## To do
Within the data below, find the string "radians" and return each line where it occurs.

[Dataset entries]
################

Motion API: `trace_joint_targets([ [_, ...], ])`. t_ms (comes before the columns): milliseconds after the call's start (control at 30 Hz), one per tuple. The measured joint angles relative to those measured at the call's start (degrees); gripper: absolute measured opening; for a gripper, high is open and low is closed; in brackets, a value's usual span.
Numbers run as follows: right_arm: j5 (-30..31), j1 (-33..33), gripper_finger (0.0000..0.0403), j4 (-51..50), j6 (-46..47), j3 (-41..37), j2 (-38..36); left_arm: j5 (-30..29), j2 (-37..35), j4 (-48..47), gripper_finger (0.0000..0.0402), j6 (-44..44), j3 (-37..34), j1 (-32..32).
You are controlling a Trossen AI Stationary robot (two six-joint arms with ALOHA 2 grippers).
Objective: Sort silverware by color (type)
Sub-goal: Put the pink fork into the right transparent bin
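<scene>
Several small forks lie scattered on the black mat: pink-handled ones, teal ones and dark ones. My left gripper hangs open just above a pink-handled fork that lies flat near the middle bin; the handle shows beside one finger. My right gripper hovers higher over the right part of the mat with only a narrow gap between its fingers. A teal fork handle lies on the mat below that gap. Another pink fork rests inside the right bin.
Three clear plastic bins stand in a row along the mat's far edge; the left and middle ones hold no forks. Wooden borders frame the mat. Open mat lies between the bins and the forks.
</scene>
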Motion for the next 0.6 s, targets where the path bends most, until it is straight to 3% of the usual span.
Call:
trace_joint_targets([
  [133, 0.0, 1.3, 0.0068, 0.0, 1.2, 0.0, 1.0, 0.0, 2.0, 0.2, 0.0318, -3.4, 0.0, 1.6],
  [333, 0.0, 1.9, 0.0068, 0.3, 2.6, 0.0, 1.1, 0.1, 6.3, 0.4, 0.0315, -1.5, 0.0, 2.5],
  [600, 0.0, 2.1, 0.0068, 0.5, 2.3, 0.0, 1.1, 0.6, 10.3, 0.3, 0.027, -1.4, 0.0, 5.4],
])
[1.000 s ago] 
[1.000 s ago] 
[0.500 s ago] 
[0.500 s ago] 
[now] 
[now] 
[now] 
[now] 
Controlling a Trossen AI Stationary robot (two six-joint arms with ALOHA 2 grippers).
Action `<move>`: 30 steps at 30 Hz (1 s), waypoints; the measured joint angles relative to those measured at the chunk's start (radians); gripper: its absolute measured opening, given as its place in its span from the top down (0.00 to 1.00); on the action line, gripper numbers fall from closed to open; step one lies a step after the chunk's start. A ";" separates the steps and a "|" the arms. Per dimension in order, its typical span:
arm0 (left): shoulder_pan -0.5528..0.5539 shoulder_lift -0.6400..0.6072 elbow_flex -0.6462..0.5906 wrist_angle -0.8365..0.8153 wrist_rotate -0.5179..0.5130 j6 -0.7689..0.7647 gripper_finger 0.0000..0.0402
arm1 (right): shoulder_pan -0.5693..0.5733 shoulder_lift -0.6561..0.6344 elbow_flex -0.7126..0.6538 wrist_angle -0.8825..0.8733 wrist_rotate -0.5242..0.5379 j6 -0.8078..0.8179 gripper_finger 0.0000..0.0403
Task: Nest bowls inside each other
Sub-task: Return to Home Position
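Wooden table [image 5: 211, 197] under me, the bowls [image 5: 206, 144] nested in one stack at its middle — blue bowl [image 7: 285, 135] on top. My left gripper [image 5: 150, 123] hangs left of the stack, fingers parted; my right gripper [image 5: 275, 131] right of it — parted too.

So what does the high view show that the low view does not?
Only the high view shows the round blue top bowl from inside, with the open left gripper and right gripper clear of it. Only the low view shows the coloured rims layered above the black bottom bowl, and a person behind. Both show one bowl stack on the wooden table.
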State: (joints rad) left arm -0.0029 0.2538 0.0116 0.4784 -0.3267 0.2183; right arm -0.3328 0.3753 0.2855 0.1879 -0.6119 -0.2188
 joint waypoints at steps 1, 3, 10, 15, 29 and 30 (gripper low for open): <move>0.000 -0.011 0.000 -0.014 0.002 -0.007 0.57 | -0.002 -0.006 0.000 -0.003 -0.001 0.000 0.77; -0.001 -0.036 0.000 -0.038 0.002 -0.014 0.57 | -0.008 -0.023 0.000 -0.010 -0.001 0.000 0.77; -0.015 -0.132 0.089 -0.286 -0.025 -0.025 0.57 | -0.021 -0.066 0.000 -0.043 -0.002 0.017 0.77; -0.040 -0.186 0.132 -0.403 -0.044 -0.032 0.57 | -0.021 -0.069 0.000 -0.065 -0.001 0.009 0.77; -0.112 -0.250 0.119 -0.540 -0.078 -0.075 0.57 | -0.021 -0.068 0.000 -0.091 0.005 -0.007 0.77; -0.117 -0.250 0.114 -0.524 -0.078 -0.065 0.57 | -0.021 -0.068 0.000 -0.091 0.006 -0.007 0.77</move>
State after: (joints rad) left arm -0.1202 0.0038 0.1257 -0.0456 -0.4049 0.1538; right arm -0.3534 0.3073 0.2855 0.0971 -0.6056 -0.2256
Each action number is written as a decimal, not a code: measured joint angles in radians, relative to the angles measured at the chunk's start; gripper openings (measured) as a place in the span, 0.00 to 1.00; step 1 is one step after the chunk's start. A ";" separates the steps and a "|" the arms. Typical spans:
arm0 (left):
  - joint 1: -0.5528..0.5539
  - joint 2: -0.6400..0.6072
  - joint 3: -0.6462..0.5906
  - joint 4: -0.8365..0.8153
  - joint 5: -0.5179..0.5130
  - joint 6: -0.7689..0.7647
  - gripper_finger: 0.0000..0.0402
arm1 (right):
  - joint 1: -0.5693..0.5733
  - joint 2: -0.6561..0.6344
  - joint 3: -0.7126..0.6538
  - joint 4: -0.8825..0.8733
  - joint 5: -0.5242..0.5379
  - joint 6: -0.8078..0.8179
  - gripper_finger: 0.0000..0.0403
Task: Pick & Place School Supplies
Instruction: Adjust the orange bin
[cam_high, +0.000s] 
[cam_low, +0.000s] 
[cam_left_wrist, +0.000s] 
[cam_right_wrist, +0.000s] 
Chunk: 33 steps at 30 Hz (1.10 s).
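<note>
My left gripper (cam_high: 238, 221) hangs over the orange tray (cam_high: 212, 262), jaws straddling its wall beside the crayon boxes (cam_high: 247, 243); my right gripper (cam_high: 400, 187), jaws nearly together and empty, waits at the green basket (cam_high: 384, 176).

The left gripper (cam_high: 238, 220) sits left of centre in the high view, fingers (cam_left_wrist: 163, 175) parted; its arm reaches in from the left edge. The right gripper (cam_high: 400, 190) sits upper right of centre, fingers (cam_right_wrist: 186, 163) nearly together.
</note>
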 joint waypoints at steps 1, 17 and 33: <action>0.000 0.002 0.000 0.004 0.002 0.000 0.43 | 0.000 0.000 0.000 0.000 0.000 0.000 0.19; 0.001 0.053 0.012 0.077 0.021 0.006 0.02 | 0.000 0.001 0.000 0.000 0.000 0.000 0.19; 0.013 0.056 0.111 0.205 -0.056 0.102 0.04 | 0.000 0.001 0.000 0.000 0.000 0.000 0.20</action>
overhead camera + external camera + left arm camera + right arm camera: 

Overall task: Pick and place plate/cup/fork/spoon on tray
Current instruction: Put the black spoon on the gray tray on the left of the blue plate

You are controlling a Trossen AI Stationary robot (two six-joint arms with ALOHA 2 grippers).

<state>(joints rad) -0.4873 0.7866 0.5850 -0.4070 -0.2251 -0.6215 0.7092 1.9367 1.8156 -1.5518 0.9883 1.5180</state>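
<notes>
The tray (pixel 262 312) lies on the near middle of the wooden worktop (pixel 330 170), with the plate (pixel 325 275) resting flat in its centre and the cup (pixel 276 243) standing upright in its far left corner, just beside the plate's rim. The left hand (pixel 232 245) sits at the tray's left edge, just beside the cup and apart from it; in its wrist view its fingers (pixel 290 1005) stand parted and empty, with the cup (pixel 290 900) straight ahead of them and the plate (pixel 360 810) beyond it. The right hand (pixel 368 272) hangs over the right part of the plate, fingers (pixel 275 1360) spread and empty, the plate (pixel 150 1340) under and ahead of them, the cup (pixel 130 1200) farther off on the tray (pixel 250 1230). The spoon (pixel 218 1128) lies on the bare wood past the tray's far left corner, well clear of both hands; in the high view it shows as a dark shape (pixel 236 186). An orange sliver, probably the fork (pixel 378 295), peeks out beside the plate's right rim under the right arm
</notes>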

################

## Solution for this problem
Action `<move>`: 30 steps at 30 Hz (1 s), waypoints; the measured joint angles relative to those measured at the chunk's start (radians); gripper: its absolute measured opening, given as its place in its span from the top down (0.00 to 1.00); on the action line, gripper numbers fall from closed to open; step one lies a step after the chunk's start. A ";" separates the steps and a "|" the arms. Per dimension in order, its typical span:
Each action number is written as a decimal, not a code: measured joint angles in radians, relative to the angles measured at the chunk's start; gripper openings (measured) as a place in the span, 0.00 to 1.00; step 1 is one step after the chunk's start. A ";" separates the steps and a "|" the arms. Typical spans:

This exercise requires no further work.